ASSIGNED TASK: Reproduce the listing in full. Keep every character unchanged.

DATASET EXTRACT:
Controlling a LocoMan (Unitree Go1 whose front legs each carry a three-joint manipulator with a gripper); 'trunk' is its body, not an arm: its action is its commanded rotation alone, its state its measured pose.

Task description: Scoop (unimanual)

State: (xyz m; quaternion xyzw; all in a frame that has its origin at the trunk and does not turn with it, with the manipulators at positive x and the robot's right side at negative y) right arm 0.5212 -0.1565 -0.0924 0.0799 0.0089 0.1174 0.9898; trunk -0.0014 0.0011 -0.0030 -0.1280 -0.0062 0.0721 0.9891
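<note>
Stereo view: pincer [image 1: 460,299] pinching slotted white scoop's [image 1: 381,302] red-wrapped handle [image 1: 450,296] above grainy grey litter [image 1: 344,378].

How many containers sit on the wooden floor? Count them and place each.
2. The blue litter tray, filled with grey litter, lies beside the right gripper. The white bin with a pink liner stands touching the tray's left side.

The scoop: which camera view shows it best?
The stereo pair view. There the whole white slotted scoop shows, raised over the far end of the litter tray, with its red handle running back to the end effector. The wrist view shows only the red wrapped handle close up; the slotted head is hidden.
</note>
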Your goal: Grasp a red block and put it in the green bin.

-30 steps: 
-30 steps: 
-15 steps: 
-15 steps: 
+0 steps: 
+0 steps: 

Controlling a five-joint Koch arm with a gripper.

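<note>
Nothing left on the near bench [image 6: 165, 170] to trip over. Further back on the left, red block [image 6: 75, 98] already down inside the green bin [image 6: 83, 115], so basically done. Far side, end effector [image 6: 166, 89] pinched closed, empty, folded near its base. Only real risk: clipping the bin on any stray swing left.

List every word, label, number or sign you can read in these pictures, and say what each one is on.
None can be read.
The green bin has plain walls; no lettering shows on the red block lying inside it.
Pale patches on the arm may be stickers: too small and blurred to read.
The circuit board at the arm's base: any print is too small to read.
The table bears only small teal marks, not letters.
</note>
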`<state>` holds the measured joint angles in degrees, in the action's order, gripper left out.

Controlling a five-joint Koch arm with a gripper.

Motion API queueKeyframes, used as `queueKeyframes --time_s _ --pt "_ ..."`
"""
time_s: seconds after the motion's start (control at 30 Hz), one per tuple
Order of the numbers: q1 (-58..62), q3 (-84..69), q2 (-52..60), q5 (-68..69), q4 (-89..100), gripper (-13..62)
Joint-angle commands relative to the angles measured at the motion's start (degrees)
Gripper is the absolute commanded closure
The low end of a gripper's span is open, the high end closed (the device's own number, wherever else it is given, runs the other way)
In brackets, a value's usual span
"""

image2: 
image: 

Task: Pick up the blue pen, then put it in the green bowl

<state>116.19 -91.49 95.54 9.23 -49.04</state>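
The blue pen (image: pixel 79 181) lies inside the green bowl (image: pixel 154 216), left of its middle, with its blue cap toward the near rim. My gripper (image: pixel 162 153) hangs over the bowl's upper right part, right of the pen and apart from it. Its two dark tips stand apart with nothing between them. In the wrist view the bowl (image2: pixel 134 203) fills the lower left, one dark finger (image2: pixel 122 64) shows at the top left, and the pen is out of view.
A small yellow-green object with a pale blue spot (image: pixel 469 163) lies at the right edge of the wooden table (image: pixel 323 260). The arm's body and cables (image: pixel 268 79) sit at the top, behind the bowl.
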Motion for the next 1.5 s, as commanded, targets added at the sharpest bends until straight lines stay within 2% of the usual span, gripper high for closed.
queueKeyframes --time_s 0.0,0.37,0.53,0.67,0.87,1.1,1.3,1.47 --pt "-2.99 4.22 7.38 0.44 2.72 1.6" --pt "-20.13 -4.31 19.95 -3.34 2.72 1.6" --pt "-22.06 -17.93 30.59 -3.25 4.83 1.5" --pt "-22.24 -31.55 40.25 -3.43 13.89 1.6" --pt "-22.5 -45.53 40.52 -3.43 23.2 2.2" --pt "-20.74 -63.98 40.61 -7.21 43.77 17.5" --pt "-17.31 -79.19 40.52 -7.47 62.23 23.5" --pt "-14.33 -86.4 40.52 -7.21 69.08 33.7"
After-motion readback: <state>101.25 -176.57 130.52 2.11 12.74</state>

RESULT OF THE TASK:
Controlling a LocoMan (Unitree Go1 whose front legs each carry a three-joint manipulator with a gripper); 'trunk' is its body, not an arm: its action is its commanded rotation alone, its state its measured pose.

Task description: Scoop (unimanual)

State: (xyz m; quaternion xyzw; all in a frame that has its origin at the trunk and does not turn with it, with the manipulators at positive x and the robot's right side at negative y) right arm 0.5212 -0.1565 -0.0924 0.0799 0.0089 0.1174 0.9898; trunk -0.0014 0.0011 -0.0030 -0.1280 -0.0062 0.0721 0.9891
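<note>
Stereo view: pincer [image 1: 460,299] pinching slotted white scoop's [image 1: 381,302] red-wrapped handle [image 1: 450,296] above grainy grey litter [image 1: 344,378].

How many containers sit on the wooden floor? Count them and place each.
2. The blue litter tray, filled with grey litter, lies beside the right gripper. The white bin with a pink liner stands touching the tray's left side.

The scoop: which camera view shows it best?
The stereo pair view. There the whole white slotted scoop shows, raised over the far end of the litter tray, with its red handle running back to the end effector. The wrist view shows only the red wrapped handle close up; the slotted head is hidden.
</note>
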Your goal: Grasp a red block and put it in the green bin.

-30 steps: 
-30 steps: 
-15 steps: 
-15 steps: 
+0 steps: 
+0 steps: 

Controlling a five-joint Koch arm with a gripper.

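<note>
Nothing left on the near bench [image 6: 165, 170] to trip over. Further back on the left, red block [image 6: 75, 98] already down inside the green bin [image 6: 83, 115], so basically done. Far side, end effector [image 6: 166, 89] pinched closed, empty, folded near its base. Only real risk: clipping the bin on any stray swing left.

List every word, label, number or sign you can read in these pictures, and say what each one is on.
None can be read.
The green bin has plain walls; no lettering shows on the red block lying inside it.
Pale patches on the arm may be stickers: too small and blurred to read.
The circuit board at the arm's base: any print is too small to read.
The table bears only small teal marks, not letters.
</note>
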`<state>` holds the measured joint angles in degrees, in the action's order, gripper left out.

Controlling a five-joint Koch arm with a gripper.

Motion API queueKeyframes, used as `queueKeyframes --time_s _ --pt "_ ..."`
"""
time_s: seconds after the motion's start (control at 30 Hz), one per tuple
Order of the numbers: q1 (-58..62), q3 (-84..69), q2 (-52..60), q5 (-68..69), q4 (-89..100), gripper (-13..62)
Joint-angle commands relative to the angles measured at the motion's start (degrees)
Gripper is the absolute commanded closure
The low end of a gripper's span is open, the high end closed (the device's own number, wherever else it is given, runs the other way)
In brackets, a value's usual span
"""

image2: 
image: 

Task: Pick up the blue pen, then put it in the green bowl

<state>116.19 -91.49 95.54 9.23 -49.04</state>
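The blue pen (image: pixel 79 181) lies inside the green bowl (image: pixel 154 216), left of its middle, with its blue cap toward the near rim. My gripper (image: pixel 162 153) hangs over the bowl's upper right part, right of the pen and apart from it. Its two dark tips stand apart with nothing between them. In the wrist view the bowl (image2: pixel 134 203) fills the lower left, one dark finger (image2: pixel 122 64) shows at the top left, and the pen is out of view.
A small yellow-green object with a pale blue spot (image: pixel 469 163) lies at the right edge of the wooden table (image: pixel 323 260). The arm's body and cables (image: pixel 268 79) sit at the top, behind the bowl.
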Motion for the next 1.5 s, as commanded, targets added at the sharpest bends until straight lines stay within 2% of the usual span, gripper high for closed.
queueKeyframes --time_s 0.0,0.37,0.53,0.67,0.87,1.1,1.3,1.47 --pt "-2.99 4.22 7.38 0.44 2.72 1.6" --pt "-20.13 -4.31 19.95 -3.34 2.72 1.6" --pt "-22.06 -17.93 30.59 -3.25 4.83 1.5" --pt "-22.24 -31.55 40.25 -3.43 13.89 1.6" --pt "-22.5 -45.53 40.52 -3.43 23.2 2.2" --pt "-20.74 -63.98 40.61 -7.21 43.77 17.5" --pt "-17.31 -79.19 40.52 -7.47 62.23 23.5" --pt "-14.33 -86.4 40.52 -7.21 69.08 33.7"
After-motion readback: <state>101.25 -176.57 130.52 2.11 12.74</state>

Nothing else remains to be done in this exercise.